Je cherche une base des synonymes de la langue française pour un petit exercice pédagogique (dév d'un petit dico en VB). Je cherche sur le ent depuis 1 heure sans succès : ca peut être un fichier .txt ou .pdf , ue base MySQL etc...
Merci pour votre aide !


----------



## Jose Culot (31 Mars 2008)

J'ai trouvé ceci...ptet que ça te conviens.
http://www.cnrtl.fr/synonymie/


----------



## netgui (31 Mars 2008)

non mince :-( c'est un dico en ligne, je cherche juste un fichier texte exploitable localement sur mon poste. Merci quand même !


----------



## Didier Guillion (1 Avril 2008)

Essaye de voir du coté du Brulex :

http://orthorelie.free.fr/bdlexicales.htm

Cordialement


----------



## Anonyme (1 Avril 2008)

Dans les fichiers de OpenOffice?


----------



## netgui (1 Avril 2008)

Merci pour votre aide les amis ! j'ai trouvé un fichier très complet grâce à Open Office en effet. C'est un fichier .dat, je l'ai renommé en .txt puis ouvert dans Excel, un petit traitement et il est tout propre prêt à être exploité par le dico. le moins qu'on puisse dire c'est que cette liste est magnifique : ils sont fort les contributeurs de OOo !!!


----------



## candide-IeS (22 Mai 2008)

Est-il possible de savoir dans quel fichier openoffice?

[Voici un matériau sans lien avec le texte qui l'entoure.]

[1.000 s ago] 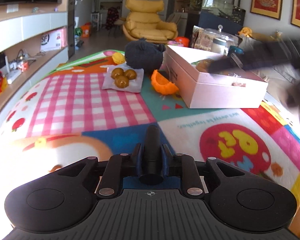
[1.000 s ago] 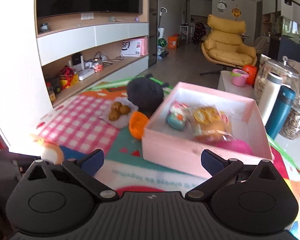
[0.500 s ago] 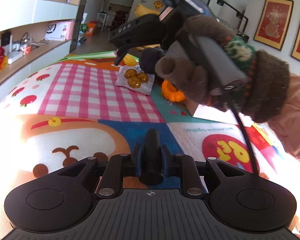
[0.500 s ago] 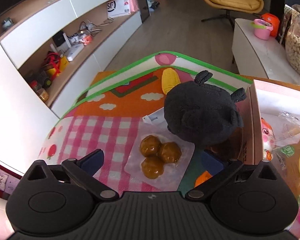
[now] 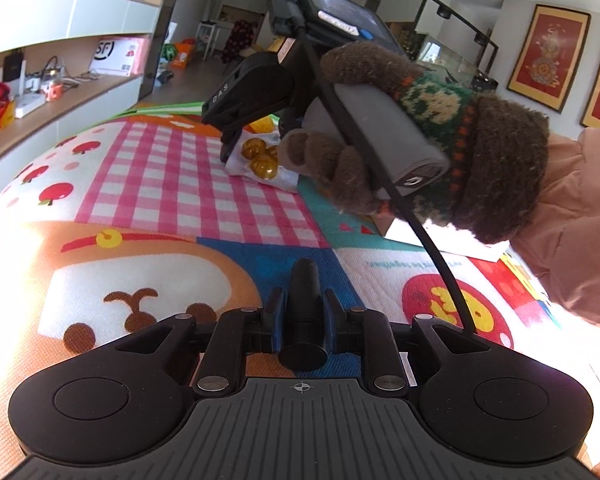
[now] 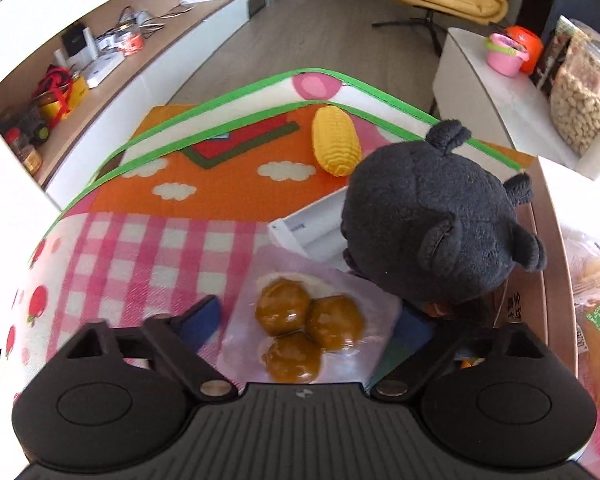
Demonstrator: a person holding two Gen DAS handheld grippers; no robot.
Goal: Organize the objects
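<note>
the left gripper sat low over the play mat, jaws pinched narrow on a black cylinder. further right, the right gripper pointed down w/ jaws closing either side of the clear pack of three brown balls, pads not yet on it. black plush lay just right of the pack, then the pink box.

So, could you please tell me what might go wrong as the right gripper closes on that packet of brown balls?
The right gripper is closing around the clear packet of brown balls; its slippery film may slide out, or the balls may get squashed. The black plush toy sits right beside the packet, so a finger could snag it. The left gripper, shut on a black rod, hangs idle.
</note>
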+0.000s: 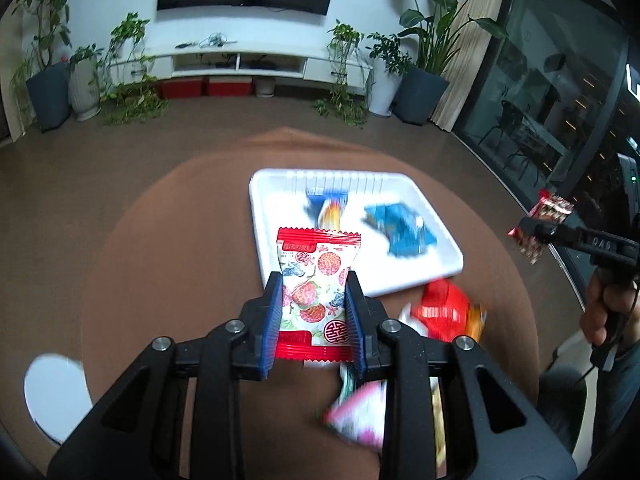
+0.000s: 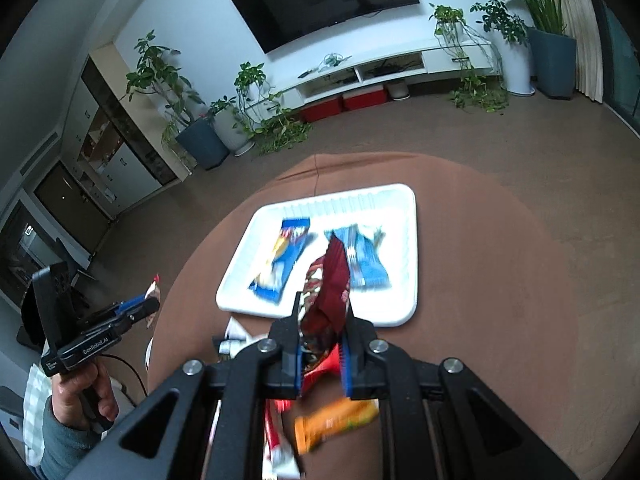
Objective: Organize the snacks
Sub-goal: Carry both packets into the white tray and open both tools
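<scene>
Loose snacks [image 2: 334,424] beside white tray [image 2: 408,272]

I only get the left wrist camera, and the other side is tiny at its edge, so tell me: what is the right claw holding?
Observer: The right claw is shut on a dark red packet, crumpled and standing up between its fingers.
Operator: My left claw has the strawberry-print packet. Where does the other one line up with the tray?
Observer: In the right wrist view it points at the gap between the blue-and-yellow packet and the blue packet in the white tray.
Operator: Is anything lying underneath it?
Observer: An orange packet, blurred, lies on the brown table below that claw.
</scene>
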The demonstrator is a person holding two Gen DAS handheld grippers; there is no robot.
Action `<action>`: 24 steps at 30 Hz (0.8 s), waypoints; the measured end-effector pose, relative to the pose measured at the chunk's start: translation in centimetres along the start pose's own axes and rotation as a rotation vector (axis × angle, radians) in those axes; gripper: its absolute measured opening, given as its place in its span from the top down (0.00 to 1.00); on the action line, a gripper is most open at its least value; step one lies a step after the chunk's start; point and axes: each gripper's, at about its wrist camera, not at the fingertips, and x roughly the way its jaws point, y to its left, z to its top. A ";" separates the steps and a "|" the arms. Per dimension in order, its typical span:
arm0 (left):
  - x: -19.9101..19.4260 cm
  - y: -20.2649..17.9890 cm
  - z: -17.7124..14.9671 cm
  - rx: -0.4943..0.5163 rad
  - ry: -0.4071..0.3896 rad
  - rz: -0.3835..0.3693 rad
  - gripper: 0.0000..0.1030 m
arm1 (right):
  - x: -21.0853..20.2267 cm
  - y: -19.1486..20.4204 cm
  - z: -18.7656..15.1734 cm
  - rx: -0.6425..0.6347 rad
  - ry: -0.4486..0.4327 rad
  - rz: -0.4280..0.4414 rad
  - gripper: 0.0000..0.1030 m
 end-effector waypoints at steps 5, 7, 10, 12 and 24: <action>4.1 0.4 5.3 -0.006 0.014 0.006 0.74 | 4.3 1.0 2.8 -0.024 0.059 0.019 0.86; 6.4 0.4 6.8 0.008 0.037 0.021 0.74 | 6.5 1.3 3.4 -0.024 0.099 0.035 0.86; 10.0 0.6 7.6 0.017 0.097 0.045 0.74 | 10.2 1.8 4.0 -0.034 0.166 0.031 0.86; 12.2 0.7 7.4 0.019 0.132 0.054 0.74 | 12.1 2.1 3.8 -0.046 0.206 0.017 0.86; 19.3 -0.3 3.6 0.042 0.214 0.080 0.73 | 18.2 1.3 2.2 -0.045 0.314 -0.035 0.84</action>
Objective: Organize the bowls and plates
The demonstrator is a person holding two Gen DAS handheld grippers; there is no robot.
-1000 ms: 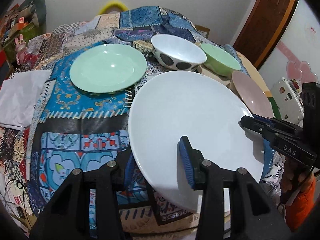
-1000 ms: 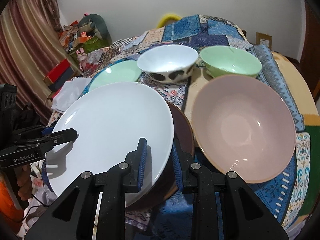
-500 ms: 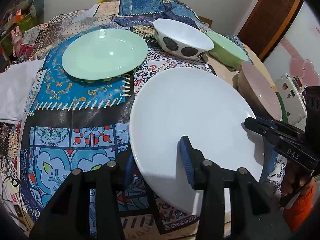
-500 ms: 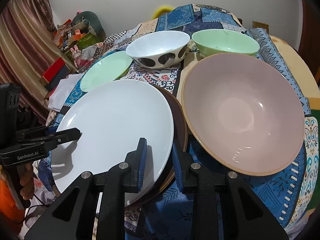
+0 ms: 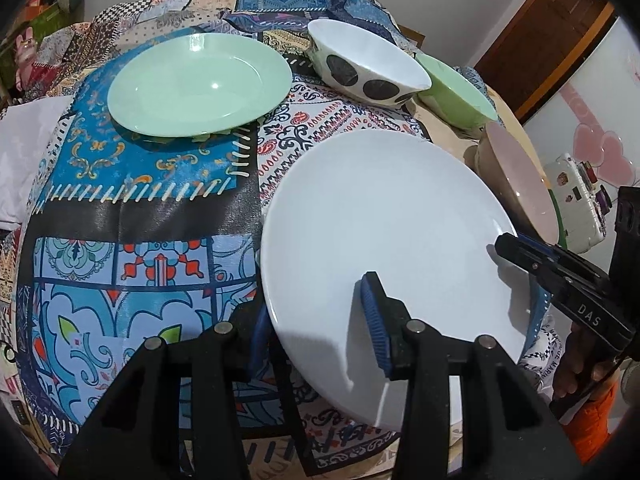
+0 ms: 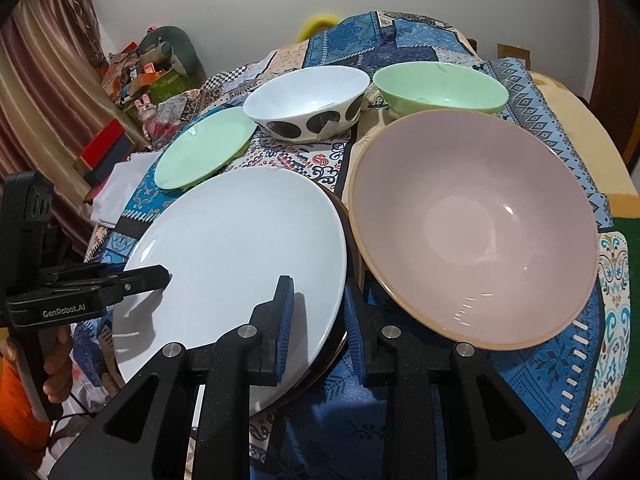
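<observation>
A large white plate (image 5: 384, 216) (image 6: 240, 248) lies on a brown plate (image 6: 340, 344) on the patterned tablecloth. My left gripper (image 5: 316, 328) grips the white plate's near rim, one pad above and one below. My right gripper (image 6: 318, 328) is shut on the rims of the white and brown plates together; it also shows in the left wrist view (image 5: 532, 272). A pale green plate (image 5: 200, 84) (image 6: 204, 148), a white bowl with black spots (image 5: 368, 68) (image 6: 308, 100), a green bowl (image 5: 456, 92) (image 6: 440, 88) and a big pink bowl (image 6: 476, 220) (image 5: 520, 184) stand around.
A folded white cloth (image 5: 20, 156) lies at the table's left edge. A white device (image 5: 576, 196) sits beyond the right edge. Clutter and a curtain (image 6: 48, 80) stand to the left of the table. A brown door (image 5: 552, 28) is at the far right.
Both grippers have kept hold of the plate stack and carried it down to the tablecloth, ending lower and nearer the table beside the pink bowl.
</observation>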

Merci!



netgui a dit:


> Merci pour votre aide les amis ! j'ai trouvé un fichier très complet grâce à Open Office en effet. C'est un fichier .dat, je l'ai renommé en .txt puis ouvert dans Excel, un petit traitement et il est tout propre prêt à être exploité par le dico. le moins qu'on puisse dire c'est que cette liste est magnifique : ils sont fort les contributeurs de OOo !!!


----------